I'm rated ~1700 on chess.com, though I suspect their ratings may be inflated relative to e.g. FIDE ones. Happy to play whatever role that rating fits best with. I work around NYC at a full-time job: I'm generally free in the evenings (perhaps 7pm-11pm NY time) and on weekends.
Two questions:
Do you anticipate using a time control for this? I suspect B will be heavily advantaged by short time controls that don't give A much time, while A will be heavily favored by having enough time to e.g. tell two advisors who disagree 'okay, C1 thinks that move is a blunder and C2 thinks it's great, you two start from this position and play the game out after C2 makes that move and we'll see if C1 easily wins'. I don't immediately have a good guess for what time control will be balanced.
Are C players allowed to use chess engines?
I am also in NYC and happy to participate. My lichess rating is around 2200 rapid and 2300 blitz.
I think a time control of some sort would be helpful just so that it doesn't take a whole week, but I would prefer it to be a fairly long time control. Not long enough to play a whole new game, though, because that's not an option when it comes to alignment - in the analogy, that would be like actually letting loose the advisors' plans in another galaxy and seeing if the world gets destroyed.
I'm not sure exactly what the time control would be - maybe something like 4 hours on each side, if we're using standard chess time controls. I'm also thinking about u...
I'm happy to play on any of the 4 roles, I haven't played non-blitz chess in quite a while (and never played it seriously) but I would guess I'm ~1300 on standard time controls on chess.com (interpolating between different time controls and assuming a similar decay as other games like Go).
I'm free after 9pm PDT most weekdays, and free between noon and 6pm or so on weekends.
I'm happy to be B if it'd be useful - mainly because I expect that to require least time, and I do play chess to relax anyway. Pretty flexible on times/days. I don't think I'd have time for A/C. (unless the whole thing is quite quick - I'd be ok spending an afternoon or two, so long as it's not in the next two weeks; currently very busy)
I've not been rated recently. IIRC I was about 1900 in blitz on chess.com when playing for fun.
I'd guess that I could be ~1900 on longer controls if I spent quite a bit of effort on the games.
I'd prefer to participate with more of a ~1700 expectation, since I can do that quickly.

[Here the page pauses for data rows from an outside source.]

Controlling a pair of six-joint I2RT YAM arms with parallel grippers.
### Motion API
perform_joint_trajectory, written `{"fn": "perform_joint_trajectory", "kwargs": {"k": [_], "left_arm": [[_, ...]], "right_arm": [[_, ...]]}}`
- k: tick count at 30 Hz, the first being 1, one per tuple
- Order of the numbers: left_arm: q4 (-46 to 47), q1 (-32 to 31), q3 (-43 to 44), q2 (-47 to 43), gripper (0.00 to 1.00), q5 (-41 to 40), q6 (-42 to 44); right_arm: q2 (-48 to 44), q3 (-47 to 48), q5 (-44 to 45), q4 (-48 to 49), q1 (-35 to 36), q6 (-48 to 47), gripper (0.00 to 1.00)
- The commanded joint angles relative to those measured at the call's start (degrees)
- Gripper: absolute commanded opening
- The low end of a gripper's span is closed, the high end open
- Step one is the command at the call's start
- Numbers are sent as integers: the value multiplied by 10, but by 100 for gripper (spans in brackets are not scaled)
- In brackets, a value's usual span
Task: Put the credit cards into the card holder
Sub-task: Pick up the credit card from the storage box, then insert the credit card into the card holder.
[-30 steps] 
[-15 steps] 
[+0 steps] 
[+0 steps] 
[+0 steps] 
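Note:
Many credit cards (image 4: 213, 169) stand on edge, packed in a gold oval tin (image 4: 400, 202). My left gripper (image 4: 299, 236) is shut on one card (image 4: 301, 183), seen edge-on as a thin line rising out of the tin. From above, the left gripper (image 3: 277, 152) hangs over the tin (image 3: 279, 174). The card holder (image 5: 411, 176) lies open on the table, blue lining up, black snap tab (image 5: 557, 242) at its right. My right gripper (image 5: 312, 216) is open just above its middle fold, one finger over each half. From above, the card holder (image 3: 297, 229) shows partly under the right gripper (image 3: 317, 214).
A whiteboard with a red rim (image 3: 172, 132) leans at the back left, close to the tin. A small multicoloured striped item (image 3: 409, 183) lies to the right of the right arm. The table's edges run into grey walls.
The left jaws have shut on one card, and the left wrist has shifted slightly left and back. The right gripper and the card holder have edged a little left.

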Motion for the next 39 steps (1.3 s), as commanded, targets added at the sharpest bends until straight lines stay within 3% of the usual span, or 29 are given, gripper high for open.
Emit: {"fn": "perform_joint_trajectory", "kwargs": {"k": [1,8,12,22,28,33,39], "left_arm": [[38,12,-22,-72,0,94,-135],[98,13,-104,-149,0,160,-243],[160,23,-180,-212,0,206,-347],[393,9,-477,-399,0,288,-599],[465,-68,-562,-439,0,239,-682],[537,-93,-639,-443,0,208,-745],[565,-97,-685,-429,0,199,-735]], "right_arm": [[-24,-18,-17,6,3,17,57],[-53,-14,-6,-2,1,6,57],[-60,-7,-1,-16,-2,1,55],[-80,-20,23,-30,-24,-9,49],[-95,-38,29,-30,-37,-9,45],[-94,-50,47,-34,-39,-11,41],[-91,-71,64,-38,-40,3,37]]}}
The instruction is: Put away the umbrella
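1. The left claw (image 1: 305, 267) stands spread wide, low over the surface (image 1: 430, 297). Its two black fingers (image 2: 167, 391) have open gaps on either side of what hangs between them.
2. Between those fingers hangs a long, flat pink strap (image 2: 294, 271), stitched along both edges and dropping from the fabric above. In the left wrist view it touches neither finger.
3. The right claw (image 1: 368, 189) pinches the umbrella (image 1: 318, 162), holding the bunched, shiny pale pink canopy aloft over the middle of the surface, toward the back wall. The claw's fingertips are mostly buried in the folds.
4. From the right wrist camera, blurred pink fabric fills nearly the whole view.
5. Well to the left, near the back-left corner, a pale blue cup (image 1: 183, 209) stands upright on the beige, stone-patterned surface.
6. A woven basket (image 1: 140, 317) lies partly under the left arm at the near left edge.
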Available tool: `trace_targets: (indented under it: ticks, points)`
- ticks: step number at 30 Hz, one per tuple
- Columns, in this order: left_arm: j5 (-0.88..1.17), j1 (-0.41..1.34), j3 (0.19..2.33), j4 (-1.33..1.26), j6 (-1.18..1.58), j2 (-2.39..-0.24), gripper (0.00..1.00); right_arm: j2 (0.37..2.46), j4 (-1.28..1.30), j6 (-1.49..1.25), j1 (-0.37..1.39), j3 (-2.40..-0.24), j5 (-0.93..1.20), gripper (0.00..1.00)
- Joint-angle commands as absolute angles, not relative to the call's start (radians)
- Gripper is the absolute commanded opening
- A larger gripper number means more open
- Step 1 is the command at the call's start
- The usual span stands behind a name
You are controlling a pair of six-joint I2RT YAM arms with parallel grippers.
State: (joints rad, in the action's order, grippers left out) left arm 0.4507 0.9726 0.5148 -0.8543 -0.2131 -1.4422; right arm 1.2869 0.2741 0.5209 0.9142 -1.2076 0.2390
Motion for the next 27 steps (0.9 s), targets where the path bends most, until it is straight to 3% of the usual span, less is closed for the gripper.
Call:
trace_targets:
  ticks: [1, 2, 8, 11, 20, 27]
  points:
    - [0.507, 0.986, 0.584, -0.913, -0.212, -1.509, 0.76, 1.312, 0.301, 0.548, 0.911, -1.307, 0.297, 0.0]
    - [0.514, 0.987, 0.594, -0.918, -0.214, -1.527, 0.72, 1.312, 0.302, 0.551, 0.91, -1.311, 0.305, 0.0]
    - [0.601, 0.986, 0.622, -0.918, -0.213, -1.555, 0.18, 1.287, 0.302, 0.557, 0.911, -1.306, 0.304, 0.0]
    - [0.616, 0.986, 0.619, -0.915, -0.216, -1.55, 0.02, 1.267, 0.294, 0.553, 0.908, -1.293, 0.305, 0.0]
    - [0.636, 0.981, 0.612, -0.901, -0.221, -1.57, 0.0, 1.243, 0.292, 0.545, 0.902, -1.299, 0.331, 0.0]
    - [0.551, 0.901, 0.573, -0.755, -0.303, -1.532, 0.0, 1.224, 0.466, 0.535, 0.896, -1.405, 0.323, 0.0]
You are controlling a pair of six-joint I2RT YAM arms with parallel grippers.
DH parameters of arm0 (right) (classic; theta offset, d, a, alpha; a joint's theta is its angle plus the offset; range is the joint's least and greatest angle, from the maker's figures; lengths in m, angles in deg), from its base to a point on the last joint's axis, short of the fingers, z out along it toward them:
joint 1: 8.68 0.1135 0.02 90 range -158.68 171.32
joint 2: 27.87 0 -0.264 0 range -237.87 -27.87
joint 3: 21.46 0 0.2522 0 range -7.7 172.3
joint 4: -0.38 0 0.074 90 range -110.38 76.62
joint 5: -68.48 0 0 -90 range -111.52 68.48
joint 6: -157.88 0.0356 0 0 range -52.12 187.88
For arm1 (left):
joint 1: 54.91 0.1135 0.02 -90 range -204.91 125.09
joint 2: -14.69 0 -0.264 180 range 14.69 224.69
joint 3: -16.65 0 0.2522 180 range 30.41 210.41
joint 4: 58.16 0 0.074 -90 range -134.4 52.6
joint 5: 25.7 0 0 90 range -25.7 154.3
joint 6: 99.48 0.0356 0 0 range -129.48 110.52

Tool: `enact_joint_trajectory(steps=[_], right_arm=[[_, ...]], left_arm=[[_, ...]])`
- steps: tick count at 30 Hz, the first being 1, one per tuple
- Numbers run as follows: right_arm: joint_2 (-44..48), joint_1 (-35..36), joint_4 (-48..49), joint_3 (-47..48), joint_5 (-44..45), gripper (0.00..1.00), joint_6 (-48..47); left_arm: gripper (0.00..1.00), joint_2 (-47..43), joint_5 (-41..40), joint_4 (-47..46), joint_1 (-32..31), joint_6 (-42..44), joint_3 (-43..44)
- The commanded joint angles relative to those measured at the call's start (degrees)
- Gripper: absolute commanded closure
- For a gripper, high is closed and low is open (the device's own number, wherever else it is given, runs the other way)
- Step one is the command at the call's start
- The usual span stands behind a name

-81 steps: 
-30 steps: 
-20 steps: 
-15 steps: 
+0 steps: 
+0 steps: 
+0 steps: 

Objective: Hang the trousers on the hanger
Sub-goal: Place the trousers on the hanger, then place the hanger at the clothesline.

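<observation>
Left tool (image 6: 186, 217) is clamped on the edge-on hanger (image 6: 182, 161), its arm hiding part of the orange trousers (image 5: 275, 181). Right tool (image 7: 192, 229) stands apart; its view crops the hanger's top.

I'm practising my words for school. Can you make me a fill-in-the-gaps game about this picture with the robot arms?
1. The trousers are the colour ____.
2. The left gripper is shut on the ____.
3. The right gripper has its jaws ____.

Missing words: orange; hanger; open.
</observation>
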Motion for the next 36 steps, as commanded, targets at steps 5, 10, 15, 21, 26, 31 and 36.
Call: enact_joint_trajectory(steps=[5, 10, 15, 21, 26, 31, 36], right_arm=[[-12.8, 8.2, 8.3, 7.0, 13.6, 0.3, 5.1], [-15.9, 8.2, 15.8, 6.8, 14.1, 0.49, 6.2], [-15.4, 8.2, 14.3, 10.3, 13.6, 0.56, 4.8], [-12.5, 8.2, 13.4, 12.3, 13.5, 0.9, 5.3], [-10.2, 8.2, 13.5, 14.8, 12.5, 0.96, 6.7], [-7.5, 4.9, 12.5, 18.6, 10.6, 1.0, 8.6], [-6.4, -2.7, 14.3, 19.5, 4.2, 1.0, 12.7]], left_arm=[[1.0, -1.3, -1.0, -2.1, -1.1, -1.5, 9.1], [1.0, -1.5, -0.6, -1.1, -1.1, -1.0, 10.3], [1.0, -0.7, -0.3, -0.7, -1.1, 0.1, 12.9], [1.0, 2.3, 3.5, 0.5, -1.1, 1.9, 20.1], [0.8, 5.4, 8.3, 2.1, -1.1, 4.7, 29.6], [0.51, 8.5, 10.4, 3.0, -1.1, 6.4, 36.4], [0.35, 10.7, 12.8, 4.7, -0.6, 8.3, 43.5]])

So long as I'm B, I'm fine with multi-week or multi-month 1-move-per-day games - but clearly the limiting factor is that this is much more demanding on A and C.
Some thoughts on the setup:
It'd make sense to have at least a few fastish games between B and C, so that it's pretty clear there is the expected skill disparity. Blitz games are likely to be the most efficient here - I'd suggest an increment of at least 5 seconds per move, to avoid the incentive to win on time. But ~3 minutes on the clock may be enough. (9 games of ~10 minutes each will tell you a lot more than 1 game of ~90minutes)
Similarly between A and B.
This should ideally be done at the end of the experiment too, in particular to guard against A being a very fast learner.
B improving a lot seems less likely (though possible, if they started out rusty).
I don't think Cs improving should be an issue.
But it's plausible that both the A-B and B-C gaps shrink during the experiment.
A control that's probably useful is to have A play some games against B with entirely honest advisors.
The point here being that it can impose some penalty to have three suggestions rather than one - e.g. if the advisors know different opening lines, A might pick an inconsistent combination: advisor 1 makes a suggestion that goes down a path advisor 2 doesn't know well; A picks advisor 1's move, then advisor 2's follow-up, resulting in an incoherent strategy.
I don't expect this would be have a large effect, but it seems sensible to do if there's time. (if time's a big constraint, it might not be worth it)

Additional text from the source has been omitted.